WORK ORDER => From the material below, return exactly the lines starting at the one that holds "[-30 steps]" and ending at the one that holds "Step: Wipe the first". Pictures stay out of the answer.

◆ ◆ ◆ ◆ ◆ ◆ ◆

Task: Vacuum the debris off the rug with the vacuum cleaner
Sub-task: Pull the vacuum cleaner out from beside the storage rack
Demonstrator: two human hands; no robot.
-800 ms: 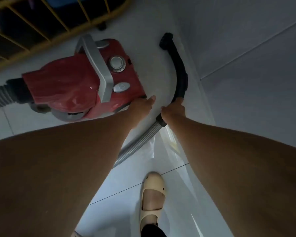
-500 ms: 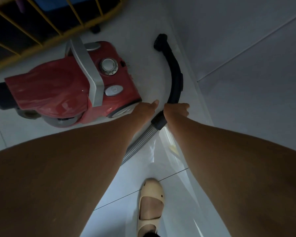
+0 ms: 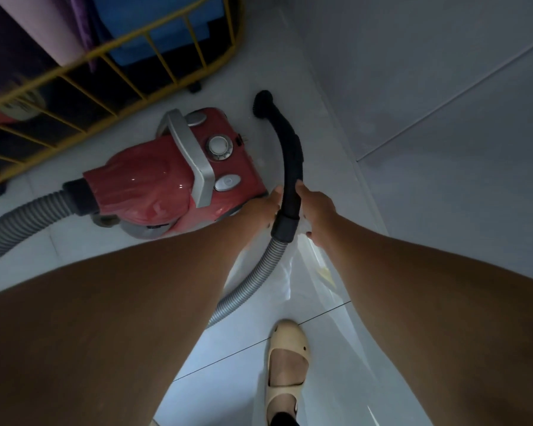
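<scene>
The red canister vacuum cleaner [image 3: 154,182] with a grey carry handle [image 3: 194,161] stands on the white tiled floor. Its grey ribbed hose [image 3: 253,281] runs up from under my left forearm to a black curved hose handle [image 3: 290,155], whose open end [image 3: 263,103] points at the floor by the wall. My left hand [image 3: 263,207] presses on the left side of this black tube just above its cuff. On the right side my right hand [image 3: 317,207] holds it, fingers along the tube. No rug or debris is in view.
A yellow wire-frame cart [image 3: 166,66] on small wheels stands behind the vacuum, holding blue and pink things. A grey wall [image 3: 443,87] with a white skirting runs close on the right. My foot in a beige shoe [image 3: 286,364] stands on the tiles below.
My left hand has moved from the vacuum's body onto the black tube. The tube now stands straighter between both hands. My view has pulled back, showing more of the cart.
</scene>
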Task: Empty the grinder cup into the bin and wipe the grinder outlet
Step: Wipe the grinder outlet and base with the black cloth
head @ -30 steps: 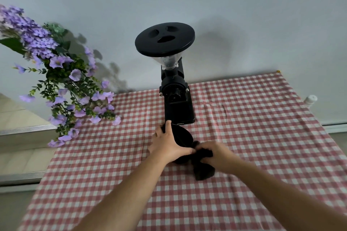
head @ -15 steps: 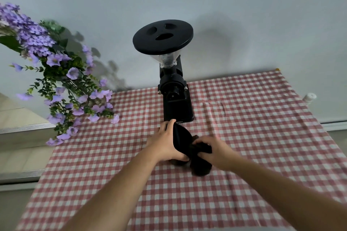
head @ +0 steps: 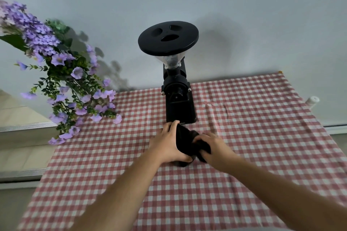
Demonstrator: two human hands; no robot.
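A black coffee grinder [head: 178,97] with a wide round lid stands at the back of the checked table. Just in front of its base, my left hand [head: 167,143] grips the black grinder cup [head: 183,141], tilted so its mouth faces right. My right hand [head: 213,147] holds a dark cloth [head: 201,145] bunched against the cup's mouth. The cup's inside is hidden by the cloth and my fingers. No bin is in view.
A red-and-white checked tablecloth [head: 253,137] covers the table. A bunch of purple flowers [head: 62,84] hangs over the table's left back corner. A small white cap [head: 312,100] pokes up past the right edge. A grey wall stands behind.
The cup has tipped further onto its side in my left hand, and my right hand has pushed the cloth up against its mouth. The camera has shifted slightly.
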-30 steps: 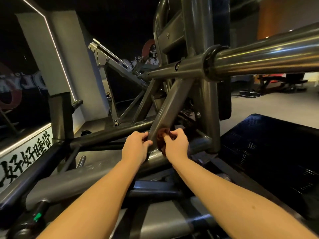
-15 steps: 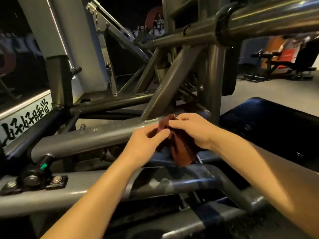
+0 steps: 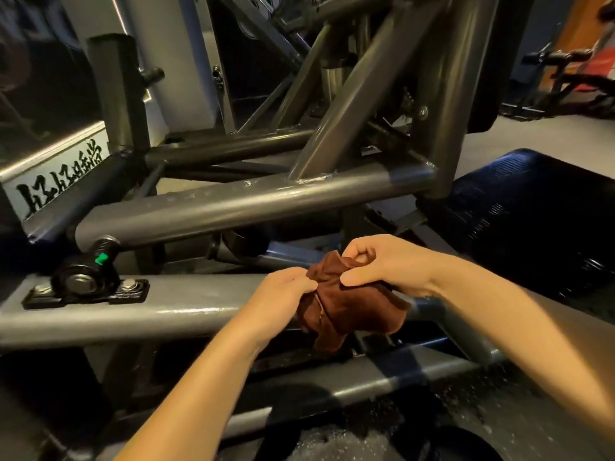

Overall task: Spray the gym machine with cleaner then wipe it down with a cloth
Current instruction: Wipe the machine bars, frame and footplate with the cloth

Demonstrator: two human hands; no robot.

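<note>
Head view: my left hand and right hand both pinch the brown cloth, bunched over the grey frame tube. Soft, light, limp; I judge gripping the gathered folds best.

Cloth (bunched) — in left hand, right hand

— Any writing you can read?
— Only on the white panel low at the left: a row of black brush-drawn Chinese characters, too blurred to make out one by one.
— Anything on the machine itself?
— A small green mark on a black knob of its frame; no letters legible on it.
</note>
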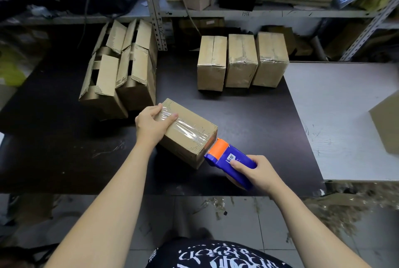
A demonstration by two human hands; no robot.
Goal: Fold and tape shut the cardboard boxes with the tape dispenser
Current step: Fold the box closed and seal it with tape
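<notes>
Box: cardboard box (pixel 190 136) lies on the dark table (pixel 248 116) near its front edge, flaps closed, clear tape along the top seam.
Tape dispenser (pixel 231 160): blue, orange head touching the box's near-right end.
Left grip (pixel 151 123): curled over the box's far-left end, holding it.
Right grip (pixel 257 172): clasped round the dispenser's body.
Behind: three taped boxes (pixel 241 60) at right; open-flapped boxes (pixel 121 73) at left.

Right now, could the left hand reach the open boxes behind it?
Probably yes: the open boxes stand just beyond the left hand, with nothing between them. But its grip is on the half-taped box, which it must release first.
</notes>
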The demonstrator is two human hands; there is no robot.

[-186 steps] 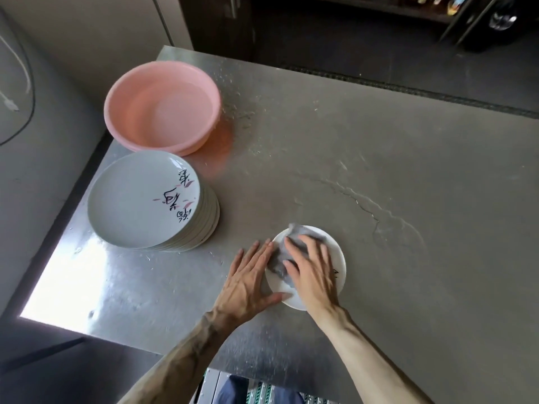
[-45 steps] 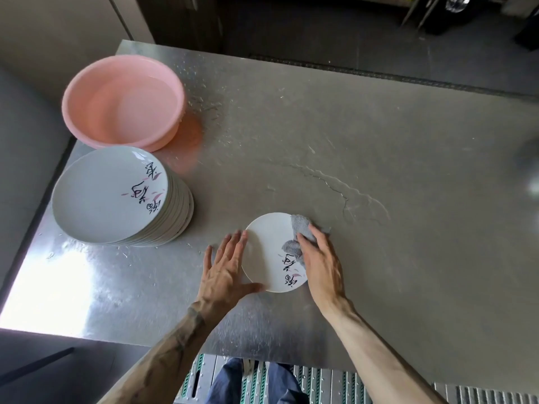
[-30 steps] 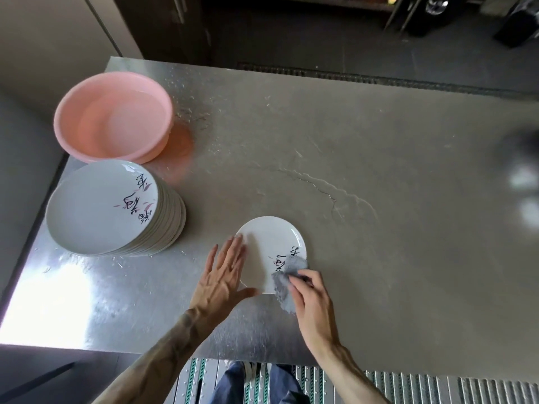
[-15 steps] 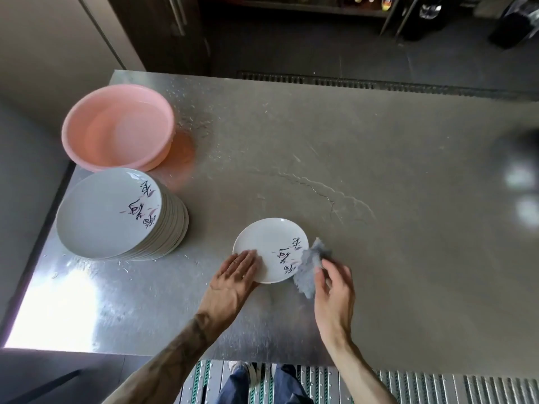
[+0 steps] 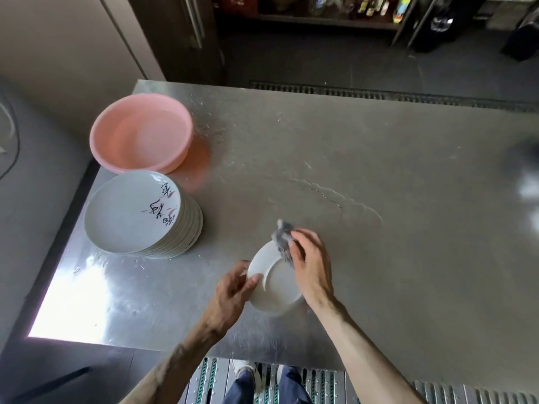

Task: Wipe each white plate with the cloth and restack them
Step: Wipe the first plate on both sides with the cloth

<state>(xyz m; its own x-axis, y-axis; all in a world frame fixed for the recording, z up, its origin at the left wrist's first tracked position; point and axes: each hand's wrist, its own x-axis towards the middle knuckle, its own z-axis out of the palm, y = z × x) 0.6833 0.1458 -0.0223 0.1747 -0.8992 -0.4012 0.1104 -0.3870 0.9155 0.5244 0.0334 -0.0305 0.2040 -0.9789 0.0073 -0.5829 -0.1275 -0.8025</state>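
Observation:
A small white plate [image 5: 272,287] is lifted off the steel table and turned over, its plain underside with the foot ring facing me. My left hand [image 5: 230,295] grips its left rim with thumb on the underside. My right hand [image 5: 313,268] holds a crumpled grey cloth [image 5: 282,237] against the plate's far right edge. To the left a stack of white plates [image 5: 137,214] with black and pink markings rests on the table, apart from both hands.
A pink plastic basin [image 5: 141,135] stands behind the stack at the far left corner. The steel table [image 5: 379,228] carries water streaks near its middle. Its front edge runs just below my forearms; dark shelving stands beyond the far edge.
The plate lay face up on the table half a second ago. My left hand has lifted it and flipped it underside up, and my right hand with the cloth has moved onto its edge.

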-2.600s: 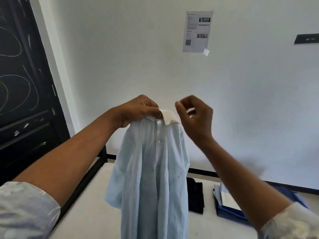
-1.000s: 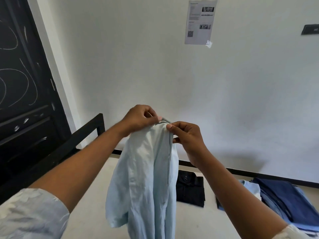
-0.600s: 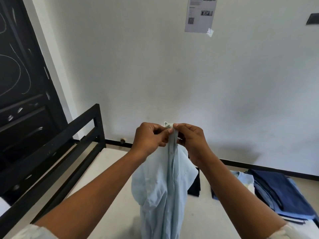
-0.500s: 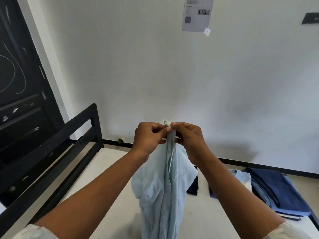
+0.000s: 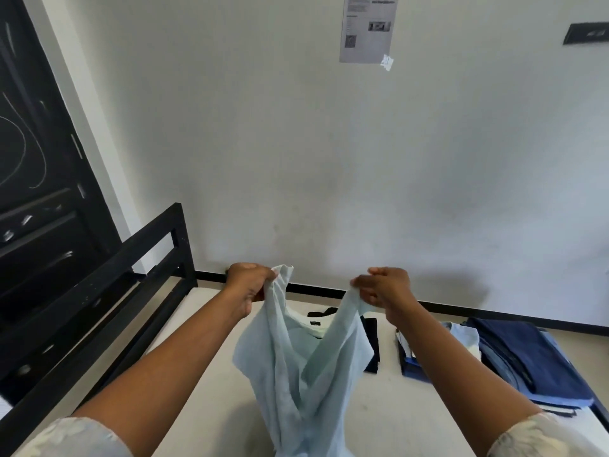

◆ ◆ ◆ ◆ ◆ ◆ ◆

SOLUTION =>
[-30 steps] 
[-15 steps] 
[+0 steps] 

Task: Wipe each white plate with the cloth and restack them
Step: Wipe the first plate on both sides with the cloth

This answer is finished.